• EXERCISE
In the material below, find every line with "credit" and pull it out.

....

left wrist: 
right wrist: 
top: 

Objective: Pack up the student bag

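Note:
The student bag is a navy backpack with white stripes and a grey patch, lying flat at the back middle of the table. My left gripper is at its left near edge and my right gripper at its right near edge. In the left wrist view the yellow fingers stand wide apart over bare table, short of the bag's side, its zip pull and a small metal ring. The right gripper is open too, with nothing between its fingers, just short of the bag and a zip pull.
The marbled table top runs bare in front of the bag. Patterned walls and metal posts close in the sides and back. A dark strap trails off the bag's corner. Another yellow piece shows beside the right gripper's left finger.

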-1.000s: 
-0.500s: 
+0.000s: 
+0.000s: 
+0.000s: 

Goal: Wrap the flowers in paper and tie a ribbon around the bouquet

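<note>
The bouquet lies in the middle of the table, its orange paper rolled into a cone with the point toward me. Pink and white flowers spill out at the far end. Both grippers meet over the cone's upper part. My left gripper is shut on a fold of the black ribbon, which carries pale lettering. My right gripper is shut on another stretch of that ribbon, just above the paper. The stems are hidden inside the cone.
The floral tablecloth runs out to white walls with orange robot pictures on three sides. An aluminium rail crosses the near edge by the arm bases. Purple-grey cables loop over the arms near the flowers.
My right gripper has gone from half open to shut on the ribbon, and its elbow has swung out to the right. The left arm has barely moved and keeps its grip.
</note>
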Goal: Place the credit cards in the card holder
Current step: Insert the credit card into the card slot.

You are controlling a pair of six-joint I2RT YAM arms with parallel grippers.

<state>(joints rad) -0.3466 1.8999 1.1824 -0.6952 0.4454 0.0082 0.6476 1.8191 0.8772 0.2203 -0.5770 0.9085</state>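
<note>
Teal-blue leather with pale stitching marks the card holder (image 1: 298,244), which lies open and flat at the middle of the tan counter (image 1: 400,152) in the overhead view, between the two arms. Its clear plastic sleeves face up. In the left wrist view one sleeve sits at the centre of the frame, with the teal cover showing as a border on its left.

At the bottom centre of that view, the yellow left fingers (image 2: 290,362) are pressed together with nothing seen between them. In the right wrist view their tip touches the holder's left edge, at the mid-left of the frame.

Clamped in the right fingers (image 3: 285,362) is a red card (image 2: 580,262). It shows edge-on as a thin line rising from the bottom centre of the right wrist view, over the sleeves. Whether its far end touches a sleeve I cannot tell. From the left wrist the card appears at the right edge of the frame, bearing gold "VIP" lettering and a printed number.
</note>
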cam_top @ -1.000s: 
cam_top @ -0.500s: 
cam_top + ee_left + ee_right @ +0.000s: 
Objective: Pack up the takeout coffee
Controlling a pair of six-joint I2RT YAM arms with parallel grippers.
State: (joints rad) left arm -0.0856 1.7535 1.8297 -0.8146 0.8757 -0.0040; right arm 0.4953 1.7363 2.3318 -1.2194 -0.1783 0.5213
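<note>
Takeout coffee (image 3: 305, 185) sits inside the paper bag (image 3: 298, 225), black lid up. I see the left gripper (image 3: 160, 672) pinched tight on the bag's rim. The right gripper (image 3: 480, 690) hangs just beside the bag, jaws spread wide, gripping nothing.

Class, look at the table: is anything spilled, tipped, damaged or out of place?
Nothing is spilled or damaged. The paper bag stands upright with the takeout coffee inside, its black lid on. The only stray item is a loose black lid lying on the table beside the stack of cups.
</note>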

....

• WRITTEN ANSWER
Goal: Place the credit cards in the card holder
Current step: Insert the credit card into the card slot.

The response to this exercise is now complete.